Ebfmi in cmdstanr

Cmdstanr has a check_divergences function and a check_sampler_transitions_treedepth function, but to my knowledge no equivalent check_ebfmi function. Is there any particular reason for this, or would an addition be welcome?

The primary use case is if the R6 object is rebuilt from the csv files, then cmdstan_diagnose() doesn’t work, and as far as I can see there’s no way short of writing a custom function to check the e-bfmi diagnostic.

@jonah @rok_cesnovar

1 Like

Yeah I’d be open to adding this if you want to take a crack at implementing it.

I think the only reason it’s missing is that we were hoping we would have convergence diagnostics in the posterior package by now (Add convergence warnings · Issue #77 · stan-dev/posterior · GitHub) and that cmdstanr could just use them. But since there’s still a bunch of work to do to get this stuff into posterior I guess maybe we should go ahead and just add it to cmdstanr in the meantime. We could then deprecate all the cmdstanr implementations when posterior has them and then just use the posterior implementations internally in cmdstanr.

I’d like to eventually have a fit$diagnose() method in cmdstanr that uses posterior in a similar way to how fit$summary() calls posterior::summarize_draws(), but until then I’m fine with adding more individual diagnostic check functions to cmdstanr.

3 Likes

Sounds good. The main reason I thought to include in cmdstanr rather than posterior is because posterior has broad applicability to models not fit by HMC and I wasn’t sure you wanted it to carry around a bunch of HMC-specific baggage.

Yeah that was our initial thinking, but since then we decided that it makes sense to add algorithm-specific stuff to posterior but not Stan-specific stuff. That is, posterior shouldn’t need to know about how any of the Stan R packages work or how Stan does anything in particular, but it would be good if it could handle HMC/NUTS stuff in a way that anyone using those algorithms (regardless of whether they’re using Stan) can use posterior.

Also, one big reason we want to implement the HMC/NUTS stuff in posterior is that then we can use that stuff in all of our R packages instead of having implementations in each of those packages. This would help unify all the warning messages people see when running Stan from R (right now each package behaves a bit differently in that regard) and allow us to stop maintaining a bunch of different implementations of the diagnostic checks.

2 Likes

Ha, I was looking at this just this morning. What’s the formula for ebmfi? I know it includes the variance of the energy__ column, but I couldn’t figure out the other terms last I looked at the paper.

2 Likes
ebfmi <- apply(energy, 2, function(x) {
      (sum(diff(x)^2)/length(x))/var(x)
    })

page 44 here (note that n is zero-indexed here) https://arxiv.org/pdf/1701.02434.pdf

I’m just double checking that cmdstan itself (like rstan) calculates ebfmi on a per-chain basis. I’m terrible at reading c++ though.

2 Likes

Is that /length(x) supposed to be there? It’s not in the paper’s eqn. (thanks for the paper btw, I had been looking at a different one and this one is way clearer)

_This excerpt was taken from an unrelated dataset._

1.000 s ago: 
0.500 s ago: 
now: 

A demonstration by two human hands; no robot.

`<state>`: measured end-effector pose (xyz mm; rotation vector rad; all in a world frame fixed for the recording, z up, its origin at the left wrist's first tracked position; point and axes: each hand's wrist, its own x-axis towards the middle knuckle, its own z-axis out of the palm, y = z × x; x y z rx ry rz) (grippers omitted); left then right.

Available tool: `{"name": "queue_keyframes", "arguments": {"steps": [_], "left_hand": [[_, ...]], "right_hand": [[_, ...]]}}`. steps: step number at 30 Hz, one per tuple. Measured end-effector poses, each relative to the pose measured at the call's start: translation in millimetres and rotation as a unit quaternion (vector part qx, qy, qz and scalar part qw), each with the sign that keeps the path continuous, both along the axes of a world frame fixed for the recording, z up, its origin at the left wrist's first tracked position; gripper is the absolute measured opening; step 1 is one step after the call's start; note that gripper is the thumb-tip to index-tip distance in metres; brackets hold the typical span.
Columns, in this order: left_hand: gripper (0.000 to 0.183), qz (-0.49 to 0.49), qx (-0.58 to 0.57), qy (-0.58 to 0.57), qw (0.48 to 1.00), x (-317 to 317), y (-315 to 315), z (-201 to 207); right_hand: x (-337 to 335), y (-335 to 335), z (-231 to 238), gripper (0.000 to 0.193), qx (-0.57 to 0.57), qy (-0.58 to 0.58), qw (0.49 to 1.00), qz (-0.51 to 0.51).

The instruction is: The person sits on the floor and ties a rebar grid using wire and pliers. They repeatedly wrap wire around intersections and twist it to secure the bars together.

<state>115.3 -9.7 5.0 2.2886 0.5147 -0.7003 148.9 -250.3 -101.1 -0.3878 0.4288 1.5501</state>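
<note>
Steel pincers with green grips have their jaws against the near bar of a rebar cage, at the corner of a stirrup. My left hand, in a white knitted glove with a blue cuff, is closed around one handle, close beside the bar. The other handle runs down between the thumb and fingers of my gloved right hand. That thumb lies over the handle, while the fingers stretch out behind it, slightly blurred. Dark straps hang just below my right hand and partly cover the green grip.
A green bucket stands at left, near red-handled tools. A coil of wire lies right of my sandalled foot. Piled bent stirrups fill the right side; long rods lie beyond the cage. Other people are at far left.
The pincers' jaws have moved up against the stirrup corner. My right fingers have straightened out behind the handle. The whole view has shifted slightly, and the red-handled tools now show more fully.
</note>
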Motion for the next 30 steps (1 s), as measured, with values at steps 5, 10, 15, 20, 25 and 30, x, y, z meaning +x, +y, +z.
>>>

Oh, nevermind, it’s in your eqn to make the ratio work while using var(x) in the denominator.

Pull request at:

This is just for a check_bfmi function. A logical next step is to add a check_sampler_diagnostics function that can be called on the R6 object to check treedepth, divergences, E-BFMI.

2 Likes

What’s standard for combining max_treedepth and ebmfi from multiple chains? Max and min respectively?